I've been attempting to come up with an explicit construction. I'm reasonably sure I have a construction that works for $L(2k,1)$: I think that (please, correct me if this is wrong?) this lens space can be constructed by a quotient on a closed 3-ball as follows. Draw parallel arcs on the boundary from the north to the south pole which wrap around the ball $k$ times, and identify the north and south pole, so each $S^1$ wraps $2k$ times.
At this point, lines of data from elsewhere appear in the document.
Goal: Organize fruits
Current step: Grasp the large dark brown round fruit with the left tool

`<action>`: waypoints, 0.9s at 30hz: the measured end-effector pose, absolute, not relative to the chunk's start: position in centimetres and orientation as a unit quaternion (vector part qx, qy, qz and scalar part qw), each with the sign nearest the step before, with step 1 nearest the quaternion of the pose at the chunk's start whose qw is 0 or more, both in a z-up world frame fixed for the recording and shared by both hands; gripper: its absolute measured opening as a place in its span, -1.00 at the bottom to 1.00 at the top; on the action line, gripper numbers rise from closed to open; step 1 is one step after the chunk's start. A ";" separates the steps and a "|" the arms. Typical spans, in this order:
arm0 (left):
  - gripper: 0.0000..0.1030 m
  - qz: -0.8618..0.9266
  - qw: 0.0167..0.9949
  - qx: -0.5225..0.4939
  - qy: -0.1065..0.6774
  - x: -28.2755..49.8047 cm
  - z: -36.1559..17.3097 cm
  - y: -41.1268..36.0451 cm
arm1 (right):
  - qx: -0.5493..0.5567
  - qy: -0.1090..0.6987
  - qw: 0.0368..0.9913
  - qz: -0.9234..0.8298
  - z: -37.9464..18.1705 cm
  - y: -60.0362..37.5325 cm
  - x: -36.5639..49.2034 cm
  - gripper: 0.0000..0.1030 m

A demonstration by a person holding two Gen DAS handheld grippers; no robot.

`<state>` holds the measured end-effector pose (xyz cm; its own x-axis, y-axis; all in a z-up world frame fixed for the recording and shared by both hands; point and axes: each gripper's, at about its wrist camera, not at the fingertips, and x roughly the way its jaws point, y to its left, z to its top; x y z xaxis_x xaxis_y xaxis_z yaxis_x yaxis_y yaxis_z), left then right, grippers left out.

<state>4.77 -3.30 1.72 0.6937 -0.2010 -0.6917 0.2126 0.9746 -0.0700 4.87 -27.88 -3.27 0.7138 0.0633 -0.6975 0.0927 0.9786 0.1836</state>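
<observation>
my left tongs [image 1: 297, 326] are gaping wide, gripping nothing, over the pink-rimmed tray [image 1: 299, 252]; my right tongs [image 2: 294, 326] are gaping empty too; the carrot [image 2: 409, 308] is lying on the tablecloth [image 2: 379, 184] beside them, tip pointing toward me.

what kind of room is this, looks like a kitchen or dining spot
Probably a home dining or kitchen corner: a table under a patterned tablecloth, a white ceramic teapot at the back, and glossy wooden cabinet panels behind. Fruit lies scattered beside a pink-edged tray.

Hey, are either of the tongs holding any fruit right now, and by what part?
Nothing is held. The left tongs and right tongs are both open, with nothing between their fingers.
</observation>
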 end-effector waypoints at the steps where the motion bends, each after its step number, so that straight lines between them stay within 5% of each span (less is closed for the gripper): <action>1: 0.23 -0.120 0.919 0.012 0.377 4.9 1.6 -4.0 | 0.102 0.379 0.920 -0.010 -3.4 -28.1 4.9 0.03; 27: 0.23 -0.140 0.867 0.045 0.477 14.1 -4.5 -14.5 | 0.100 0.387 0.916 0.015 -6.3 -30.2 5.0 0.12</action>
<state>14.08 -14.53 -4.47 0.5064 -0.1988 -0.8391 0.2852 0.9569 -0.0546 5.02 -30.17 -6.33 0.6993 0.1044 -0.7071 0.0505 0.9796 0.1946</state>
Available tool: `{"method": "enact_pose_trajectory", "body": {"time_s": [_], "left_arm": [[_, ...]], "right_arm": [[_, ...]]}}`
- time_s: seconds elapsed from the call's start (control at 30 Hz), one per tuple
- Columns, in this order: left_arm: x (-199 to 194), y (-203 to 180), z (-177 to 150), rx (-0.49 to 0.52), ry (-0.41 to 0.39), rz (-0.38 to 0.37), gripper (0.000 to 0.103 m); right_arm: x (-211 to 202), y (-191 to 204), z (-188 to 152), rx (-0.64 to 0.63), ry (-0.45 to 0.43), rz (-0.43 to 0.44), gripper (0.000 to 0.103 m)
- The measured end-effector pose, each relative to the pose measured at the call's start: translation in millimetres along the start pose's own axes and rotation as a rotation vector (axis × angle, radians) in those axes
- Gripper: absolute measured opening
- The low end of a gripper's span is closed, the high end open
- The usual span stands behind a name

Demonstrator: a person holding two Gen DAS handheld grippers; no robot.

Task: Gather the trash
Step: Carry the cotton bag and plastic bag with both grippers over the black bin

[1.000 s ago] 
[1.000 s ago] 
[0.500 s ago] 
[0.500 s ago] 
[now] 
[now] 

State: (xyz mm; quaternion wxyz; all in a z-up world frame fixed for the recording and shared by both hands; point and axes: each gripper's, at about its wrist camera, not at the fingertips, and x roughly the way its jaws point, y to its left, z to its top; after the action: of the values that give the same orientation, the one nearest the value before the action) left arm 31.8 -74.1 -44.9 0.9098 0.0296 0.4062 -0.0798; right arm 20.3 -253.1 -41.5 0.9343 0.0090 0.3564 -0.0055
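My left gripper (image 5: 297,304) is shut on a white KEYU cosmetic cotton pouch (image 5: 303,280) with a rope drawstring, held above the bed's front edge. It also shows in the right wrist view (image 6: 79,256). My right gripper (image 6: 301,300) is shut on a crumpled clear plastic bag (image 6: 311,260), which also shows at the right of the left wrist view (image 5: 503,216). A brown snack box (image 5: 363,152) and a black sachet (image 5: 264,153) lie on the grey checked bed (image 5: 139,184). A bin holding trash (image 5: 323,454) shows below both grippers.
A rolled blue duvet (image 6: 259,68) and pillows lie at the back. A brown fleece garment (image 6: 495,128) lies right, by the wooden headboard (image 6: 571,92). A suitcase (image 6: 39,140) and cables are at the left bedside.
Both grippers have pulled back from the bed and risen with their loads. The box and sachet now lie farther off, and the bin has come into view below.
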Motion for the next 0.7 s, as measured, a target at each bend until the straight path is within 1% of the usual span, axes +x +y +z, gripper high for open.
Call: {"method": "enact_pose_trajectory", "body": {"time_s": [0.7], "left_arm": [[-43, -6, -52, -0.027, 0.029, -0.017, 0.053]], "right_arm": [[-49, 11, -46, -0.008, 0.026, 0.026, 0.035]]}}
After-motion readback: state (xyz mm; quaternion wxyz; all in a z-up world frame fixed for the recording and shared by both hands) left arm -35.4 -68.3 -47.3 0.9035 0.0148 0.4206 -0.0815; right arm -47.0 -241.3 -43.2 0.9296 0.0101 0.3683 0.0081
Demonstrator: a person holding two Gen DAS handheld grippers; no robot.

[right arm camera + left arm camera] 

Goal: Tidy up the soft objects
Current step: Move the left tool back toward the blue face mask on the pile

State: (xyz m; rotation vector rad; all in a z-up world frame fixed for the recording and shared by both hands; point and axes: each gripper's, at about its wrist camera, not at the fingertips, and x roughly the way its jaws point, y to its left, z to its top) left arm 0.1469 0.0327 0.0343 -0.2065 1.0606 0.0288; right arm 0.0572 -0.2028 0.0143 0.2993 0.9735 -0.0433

Now identify "$k$-antipodal" points, i.e. those lying on one curve by a homeomorphism that identifies antipodal points on the $S^1$ that is that curve.

(EDIT: I should clarify that "wraps $k$ times" means that if you project it to the equator, it represents the $k\in \mathbb{Z}\cong\pi_1(S^1)$ of the equatorial $S^1$.)

When $k=0$, this clearly just gives $S^3$, and when $k=1$, it's easy to see that this gives $\mathbb{RP}^3$. If we carve a vertical core out of this space, it seems to give a Heegaard splitting for the Lens space $L(2k,1)$, if I've drawn my pictures right (this was the motivation for the above construction).

Now, the surface is just the equatorial disk inside of the 3-ball. Along the boundary of this disk, the $k$-antipodal identification restricts to identifying $2k$ regions in such a way that makes the disk a connect sum of $k$ copies of $\mathbb{RP}^2$, so the Euler characteristic is $1+k-2k+1=2-k$.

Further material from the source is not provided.